A mortgage lender is a company that some borrowers pay on their mortgage loans and who perform other services in connection with mortgages and mortgage-backed securities. The mortgage provider may be an entity that comes from a mortgage, or may have purchased the right mortgage payment from the original mortgage lender. The duties of a mortgage provider vary, but usually include the receipt and recording of mortgage payments; calculate the variable interest rate on adjustable rate loan; payment of taxes and insurance from the borrower's borrower's account; negotiating exercises and modifying the mortgage for failure; and conduct or supervise the foreclosure process if necessary.
Many borrowers mess up mortgage servicers with their lenders. A mortgage lender may be the borrower's borrower, but often beneficial rights to principal payments and interest on mortgages are sold to investors such as Fannie Mae, Freddie Mac, Ginnie Mae, FHA, and private investors in mortgage securitization transactions.
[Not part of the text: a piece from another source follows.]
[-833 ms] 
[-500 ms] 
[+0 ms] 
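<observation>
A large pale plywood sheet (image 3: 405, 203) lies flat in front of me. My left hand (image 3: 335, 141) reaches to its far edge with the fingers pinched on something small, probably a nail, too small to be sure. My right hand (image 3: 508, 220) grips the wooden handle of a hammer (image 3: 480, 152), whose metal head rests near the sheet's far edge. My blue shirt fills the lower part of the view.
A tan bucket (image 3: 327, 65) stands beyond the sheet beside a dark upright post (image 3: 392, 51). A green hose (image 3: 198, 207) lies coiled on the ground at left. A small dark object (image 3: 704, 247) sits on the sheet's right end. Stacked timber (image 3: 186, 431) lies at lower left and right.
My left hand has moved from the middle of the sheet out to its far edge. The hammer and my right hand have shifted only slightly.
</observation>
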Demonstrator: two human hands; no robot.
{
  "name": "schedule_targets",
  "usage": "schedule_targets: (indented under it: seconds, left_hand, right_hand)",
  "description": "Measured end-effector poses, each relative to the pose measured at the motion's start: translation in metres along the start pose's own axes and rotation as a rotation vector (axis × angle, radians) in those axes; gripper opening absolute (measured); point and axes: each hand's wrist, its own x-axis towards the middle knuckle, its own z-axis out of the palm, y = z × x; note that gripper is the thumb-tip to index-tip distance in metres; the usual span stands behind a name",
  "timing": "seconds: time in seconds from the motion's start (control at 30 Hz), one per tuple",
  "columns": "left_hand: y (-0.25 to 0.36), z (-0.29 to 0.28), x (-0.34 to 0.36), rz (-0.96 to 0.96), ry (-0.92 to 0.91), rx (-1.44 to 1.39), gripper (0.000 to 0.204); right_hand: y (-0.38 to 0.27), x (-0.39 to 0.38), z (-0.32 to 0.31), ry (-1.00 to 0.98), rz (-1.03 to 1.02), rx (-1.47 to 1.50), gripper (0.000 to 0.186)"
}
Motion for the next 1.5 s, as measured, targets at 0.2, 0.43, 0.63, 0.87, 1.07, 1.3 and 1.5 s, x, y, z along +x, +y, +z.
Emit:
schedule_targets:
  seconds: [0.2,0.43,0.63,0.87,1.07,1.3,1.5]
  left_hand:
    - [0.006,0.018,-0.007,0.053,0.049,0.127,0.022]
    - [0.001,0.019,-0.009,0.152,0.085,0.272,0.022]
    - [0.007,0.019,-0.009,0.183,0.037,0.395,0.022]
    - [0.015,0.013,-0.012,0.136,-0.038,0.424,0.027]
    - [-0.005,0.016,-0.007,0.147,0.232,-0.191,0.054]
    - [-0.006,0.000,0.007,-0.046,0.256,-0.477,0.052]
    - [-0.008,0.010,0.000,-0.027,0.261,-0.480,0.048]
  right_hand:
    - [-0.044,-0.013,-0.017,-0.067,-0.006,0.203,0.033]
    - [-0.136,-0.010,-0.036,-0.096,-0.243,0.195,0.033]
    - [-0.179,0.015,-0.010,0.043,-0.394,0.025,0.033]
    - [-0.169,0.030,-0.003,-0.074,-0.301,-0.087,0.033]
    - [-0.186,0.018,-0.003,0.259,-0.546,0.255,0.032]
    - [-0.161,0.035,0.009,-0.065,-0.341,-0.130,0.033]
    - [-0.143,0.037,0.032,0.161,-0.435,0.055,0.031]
Banking organizations often do mortgage services not only for mortgages they earn but for others where they have purchased service rights.
Video Mortgage servicer
Controversy
Reluctance to modify mortgages, prevent foreclosures
The problem with the supposed "Service" of the Investors' right to collect under the terms of their Disclaimer Notes, is that the Trust Deed is violated when the original lender sells the Promissory Notes and then fails to reconstruct their interest on the regional record. Failure to record violates paragraph 23 of most forms of trust. One can also see that the service contract can not be transferred from the service provider to the service provider, since the Notice Holder is required to notify the borrower of the purchase of the Promissory Letter and advise them that they have hired someone else. "Service Provider" collects Payment Periodically. Seller of Promotion Letter and Buyer The Promissory Letter is required to record the appropriate Debt Assignment and Reconciliation of the interests of the previous owner on the regional record. This is not necessary for county recorders or judges. One shall see in the Deed of Trust that "the Provider" shall only be entitled to collect "Periodic Payments". "Service providers" have never been authorized to sell Promissory Notes or close, this is how the system is rigged. Over the past few years, Judges and other court officials have decided that the banks are "too big to fail". What this means in practice is that courts and judges have literally stopped allowing private contractual rights. Borrowers of the rights to their own contract terms are ignored and the Judges really help wrongly in channeling investors and borrowing public interest to a handful of top banks, not indebted, because they are "too big to fail". This is how financial collapse continues. The public must learn that their Trust Deed is being violated and the top bank they pay is most likely to not owe. The public must adhere to the seizure of this land, and learn the terms of their own contracts.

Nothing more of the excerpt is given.